Set down the material exactly, keeping every line whole.

### Provided data
- - - - -

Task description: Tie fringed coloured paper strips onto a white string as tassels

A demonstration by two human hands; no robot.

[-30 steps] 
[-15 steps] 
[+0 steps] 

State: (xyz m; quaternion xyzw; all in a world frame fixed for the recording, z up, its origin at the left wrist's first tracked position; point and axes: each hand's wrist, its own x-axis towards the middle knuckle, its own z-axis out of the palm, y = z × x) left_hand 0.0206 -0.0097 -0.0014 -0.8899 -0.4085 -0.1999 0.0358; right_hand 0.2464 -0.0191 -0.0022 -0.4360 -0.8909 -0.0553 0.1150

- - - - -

### Task solution
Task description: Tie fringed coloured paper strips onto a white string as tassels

A demonstration by two human hands; no robot.

[-30 steps] 
[-15 steps] 
[+0 steps] 

State: (xyz m; quaternion xyzw; all in a world frame fixed for the recording, z up, its origin at the left wrist's first tracked position; point and axes: each hand's wrist, its own x-axis towards the middle knuckle, its own z-axis out of the palm, y = z × x) left_hand 0.0206 -0.0097 -0.0014 -0.8899 -0.4085 -0.1999 0.0358; right_hand 0.2464 -0.0191 -0.0022 -0.4360 -0.8909 -0.0553 0.1150

This completes the required output.